WORK ORDER:
One range is to be output from the listing below, exactly as written: the line with "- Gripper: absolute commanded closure" to the line with "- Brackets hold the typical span", both kept.

RECORDS SHOWN:
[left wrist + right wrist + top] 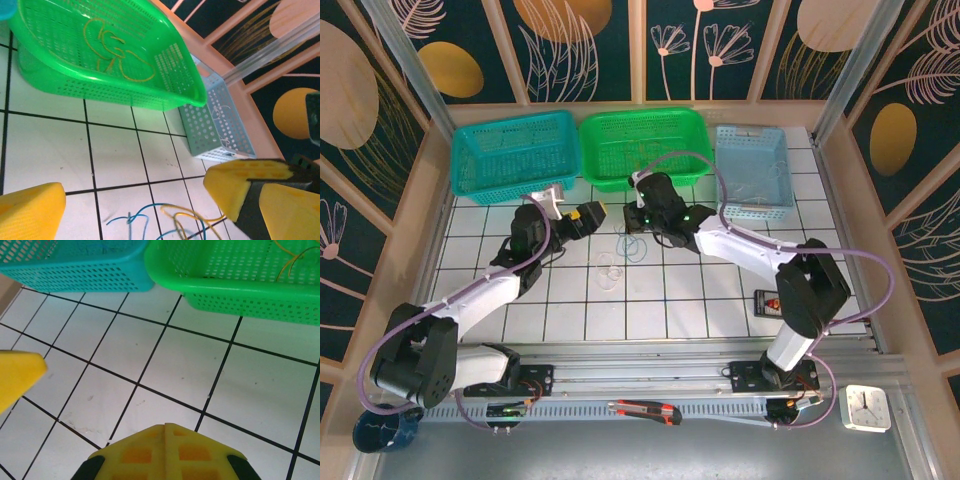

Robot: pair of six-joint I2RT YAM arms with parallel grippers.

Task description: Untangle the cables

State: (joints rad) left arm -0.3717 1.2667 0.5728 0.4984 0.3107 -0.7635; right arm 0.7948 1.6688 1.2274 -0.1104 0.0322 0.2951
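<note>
The cables (628,247) lie on the white tiles as thin loops of blue and yellow, with white loops (609,268) just in front of them. In the left wrist view the blue and yellow strands (172,220) lie on the floor below the jaws. My left gripper (592,213) (135,187) hangs open just left of the bunch, its yellow fingers wide apart and holding nothing. My right gripper (636,217) (165,426) is just behind the bunch, pads pressed together above bare tile. No strand shows between them.
Three baskets line the back: teal (470,160), green (645,114) (100,90) with yellow wire in it, light blue (722,160) (205,130) with white wire. A small dark card (767,301) lies front right. A box cutter (645,410) and a clock (867,407) sit by the rail.
</note>
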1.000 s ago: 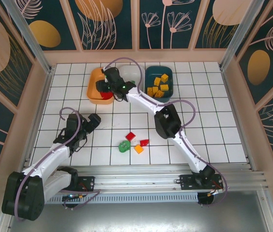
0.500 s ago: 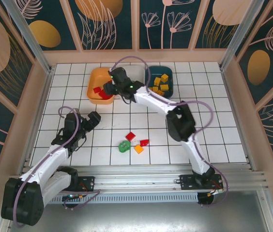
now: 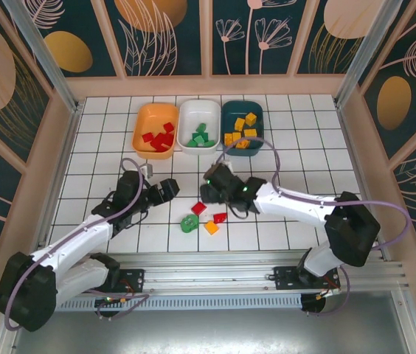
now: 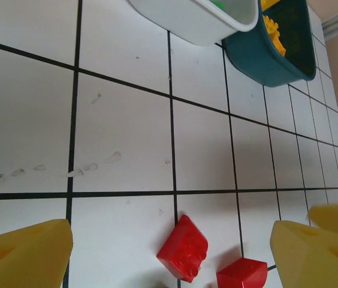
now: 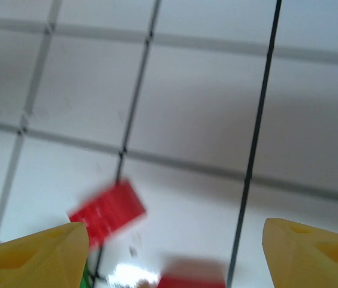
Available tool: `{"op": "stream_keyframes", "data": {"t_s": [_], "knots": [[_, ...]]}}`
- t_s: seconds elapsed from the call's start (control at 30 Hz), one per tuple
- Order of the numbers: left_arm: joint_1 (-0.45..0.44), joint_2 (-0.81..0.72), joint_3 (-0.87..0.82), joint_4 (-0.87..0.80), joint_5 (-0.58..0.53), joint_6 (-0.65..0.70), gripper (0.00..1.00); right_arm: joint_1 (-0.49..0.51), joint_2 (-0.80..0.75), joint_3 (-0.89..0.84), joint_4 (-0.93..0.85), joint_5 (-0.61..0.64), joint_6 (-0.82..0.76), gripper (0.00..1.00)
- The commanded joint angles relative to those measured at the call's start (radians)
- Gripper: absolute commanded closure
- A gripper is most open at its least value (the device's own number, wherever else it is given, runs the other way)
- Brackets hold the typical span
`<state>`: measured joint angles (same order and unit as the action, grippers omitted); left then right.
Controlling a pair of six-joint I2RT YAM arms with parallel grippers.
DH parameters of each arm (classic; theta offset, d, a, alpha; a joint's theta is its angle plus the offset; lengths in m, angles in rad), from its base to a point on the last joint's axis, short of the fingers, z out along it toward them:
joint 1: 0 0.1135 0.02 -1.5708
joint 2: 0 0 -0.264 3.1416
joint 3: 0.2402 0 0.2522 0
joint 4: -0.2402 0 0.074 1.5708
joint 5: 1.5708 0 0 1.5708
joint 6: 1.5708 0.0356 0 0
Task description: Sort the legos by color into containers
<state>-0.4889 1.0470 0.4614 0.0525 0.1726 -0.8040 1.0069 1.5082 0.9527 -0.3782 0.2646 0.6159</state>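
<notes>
Four loose legos lie mid-floor: a red one [image 3: 199, 209], another red [image 3: 220, 217], a green one [image 3: 189, 223] and an orange one [image 3: 211, 228]. At the back stand the containers: orange [image 3: 143, 122] with red bricks, white [image 3: 186, 120] with green, dark teal [image 3: 226, 118] with yellow. My left gripper [image 3: 170, 188] hovers just left of the loose group, open; its wrist view has the red brick [image 4: 184, 248] ahead between the fingers [image 4: 22, 255], and the second red [image 4: 243, 273] beside it. My right gripper [image 3: 208, 190] is open just above the group, over a blurred red brick [image 5: 106, 213].
The white bin [image 4: 199, 18] and teal bin [image 4: 271, 51] sit at the top of the left wrist view. Both arms converge on the same small cluster, their grippers about one tile apart. Wooden walls ring the tiled floor [image 3: 304, 162].
My right arm has swung from over the orange bin down to the loose bricks, jaws wider now. My left gripper has slid right towards the same cluster.
</notes>
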Motion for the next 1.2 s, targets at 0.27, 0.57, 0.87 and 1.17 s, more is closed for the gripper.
{"op": "stream_keyframes", "data": {"t_s": [0.27, 0.57, 0.87, 1.17], "knots": [[-0.003, 0.031, -0.012, 0.087, 0.0, -0.006, 0.05, 0.103, 0.088, -0.027, -0.099, 0.085, 0.242, 0.22], [-0.004, 0.062, -0.015, 0.113, 0.004, -0.022, 0.05, 0.082, 0.102, -0.092, -0.024, 0.035, 0.238, 0.31], [-0.003, 0.059, -0.01, 0.104, -0.008, -0.023, 0.04, 0.052, 0.121, -0.11, 0.03, 0.024, 0.204, 0.43], [0.007, 0.028, 0.01, 0.033, -0.117, -0.067, 0.01, 0.022, 0.057, -0.076, 0.041, 0.068, 0.144, 0.63]]}}
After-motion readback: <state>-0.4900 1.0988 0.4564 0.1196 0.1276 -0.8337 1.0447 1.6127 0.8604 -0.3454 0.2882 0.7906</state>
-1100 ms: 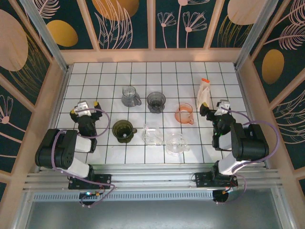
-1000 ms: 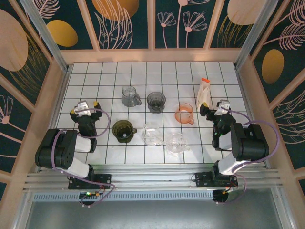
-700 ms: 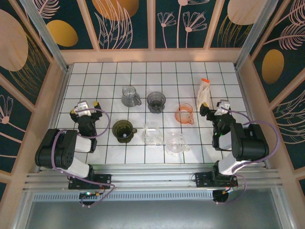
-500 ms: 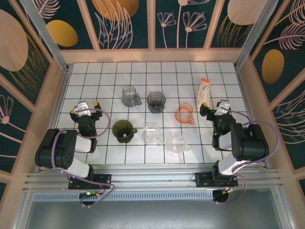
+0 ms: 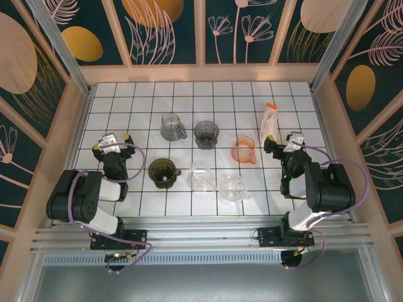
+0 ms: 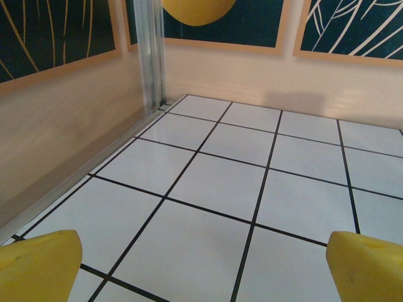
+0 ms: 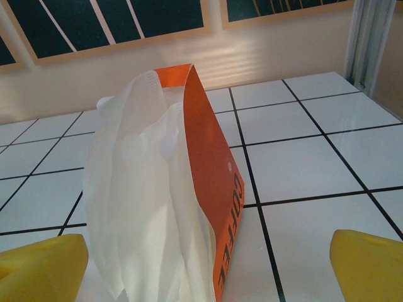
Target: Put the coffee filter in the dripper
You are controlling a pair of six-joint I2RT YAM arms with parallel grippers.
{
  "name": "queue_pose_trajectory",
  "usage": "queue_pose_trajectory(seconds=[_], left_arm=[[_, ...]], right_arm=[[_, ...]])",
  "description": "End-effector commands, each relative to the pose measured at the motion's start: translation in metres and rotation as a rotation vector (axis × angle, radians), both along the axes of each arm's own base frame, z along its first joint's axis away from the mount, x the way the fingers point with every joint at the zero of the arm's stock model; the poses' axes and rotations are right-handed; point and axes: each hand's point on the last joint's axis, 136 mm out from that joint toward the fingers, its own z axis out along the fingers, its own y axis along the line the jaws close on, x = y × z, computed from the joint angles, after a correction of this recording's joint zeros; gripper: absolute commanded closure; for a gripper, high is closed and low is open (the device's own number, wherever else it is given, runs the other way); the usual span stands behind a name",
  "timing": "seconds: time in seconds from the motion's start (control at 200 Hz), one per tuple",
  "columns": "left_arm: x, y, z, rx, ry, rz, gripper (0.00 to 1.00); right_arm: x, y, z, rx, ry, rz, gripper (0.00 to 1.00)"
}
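Note:
A pack of white coffee filters in an orange sleeve stands upright at the right back of the tiled table. My right gripper is open just in front of it. In the right wrist view the pack rises close ahead, between my yellow fingertips, with the gripper not closed on it. Several drippers stand mid-table: an orange one nearest the pack, an olive one, a dark grey one and clear ones. My left gripper is open over bare tiles at the left.
Wooden walls and metal posts enclose the table on three sides. A clear dripper stands at the back left of the group, and two more clear ones stand near the front.

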Motion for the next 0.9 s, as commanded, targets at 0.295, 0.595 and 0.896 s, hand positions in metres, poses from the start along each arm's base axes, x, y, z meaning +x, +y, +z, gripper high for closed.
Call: queue_pose_trajectory(seconds=[0.295,0.595,0.896], left_arm=[[0.004,0.001,0.012,-0.011,-0.046,-0.002,0.01],[0.004,0.001,0.012,-0.011,-0.046,-0.003,0.01],[0.005,-0.002,0.017,-0.002,-0.044,-0.016,0.01]], right_arm=[[0.005,-0.001,0.01,-0.01,-0.032,-0.003,0.01],[0.004,-0.001,0.011,0.007,-0.038,0.022,0.01],[0.02,-0.017,0.057,0.052,-0.003,-0.1,0.01]])
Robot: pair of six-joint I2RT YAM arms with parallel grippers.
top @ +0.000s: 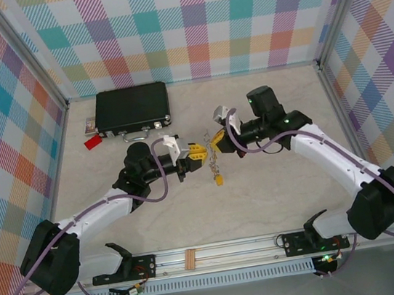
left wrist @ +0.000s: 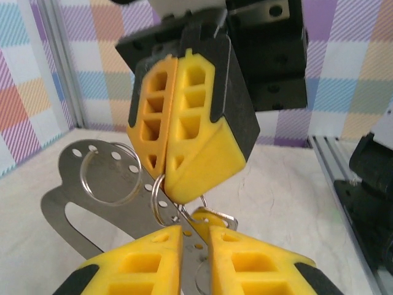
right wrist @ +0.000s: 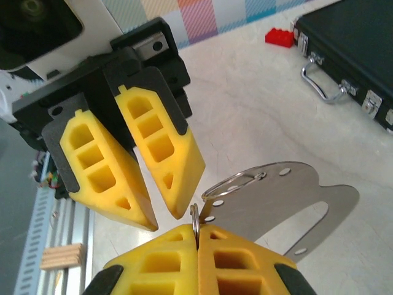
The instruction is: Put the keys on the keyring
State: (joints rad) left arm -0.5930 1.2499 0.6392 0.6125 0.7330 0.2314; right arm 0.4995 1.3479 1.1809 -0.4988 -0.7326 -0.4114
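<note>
Top external: your left gripper [top: 202, 154] and right gripper [top: 213, 144] meet tip to tip mid-table. Small yellow-headed metal keys [top: 217, 170] dangle just under them.
Left wrist: left fingers are clamped on a flat perforated silver plate [left wrist: 64, 200].
Right wrist: right fingers pinch the thin silver metal keyring [right wrist: 194, 216], seen edge-on.

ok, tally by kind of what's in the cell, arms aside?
Black case: 1
Red block: 1
Perforated metal plate: 1
Metal rings: 2
Keys: 1 yellow-headed clear, rest of bunch too small to count
Wooden block on the rail: 1
Small unclear item left of the case: 1
Total: 8, keys possibly more
</note>
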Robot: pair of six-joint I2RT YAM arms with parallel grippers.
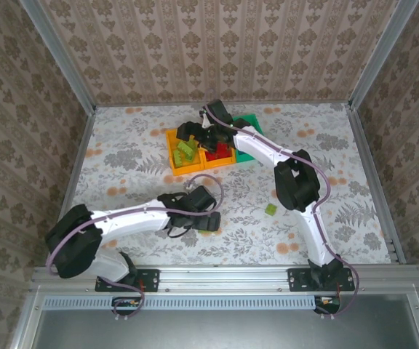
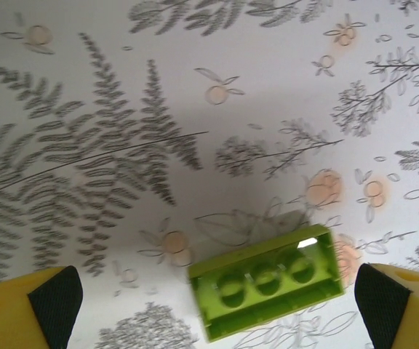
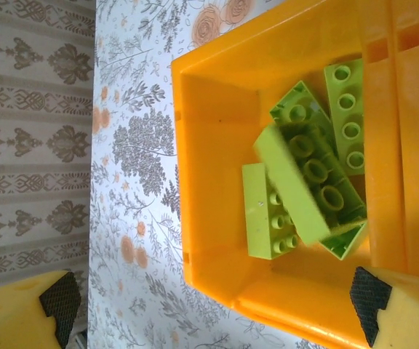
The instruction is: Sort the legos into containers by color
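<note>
Right gripper (image 3: 213,305): jaws apart above orange bin (image 3: 209,182) holding several lime bricks (image 3: 304,182). Middle bin (image 1: 220,165): red bricks (image 1: 222,151). Left gripper (image 2: 215,297): jaws apart, loose brick (image 2: 268,280) between them.

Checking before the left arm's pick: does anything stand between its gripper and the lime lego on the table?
Nothing visible does. In the left wrist view the lime lego lies alone on the tablecloth, framed by the open left gripper.
</note>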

OUTPUT FOR THIS TASK:
- Gripper: absolute commanded closure
- A gripper is most open at its least value (the device's own number, wherever else it is given, runs the other way)
- Brackets hold the typical span

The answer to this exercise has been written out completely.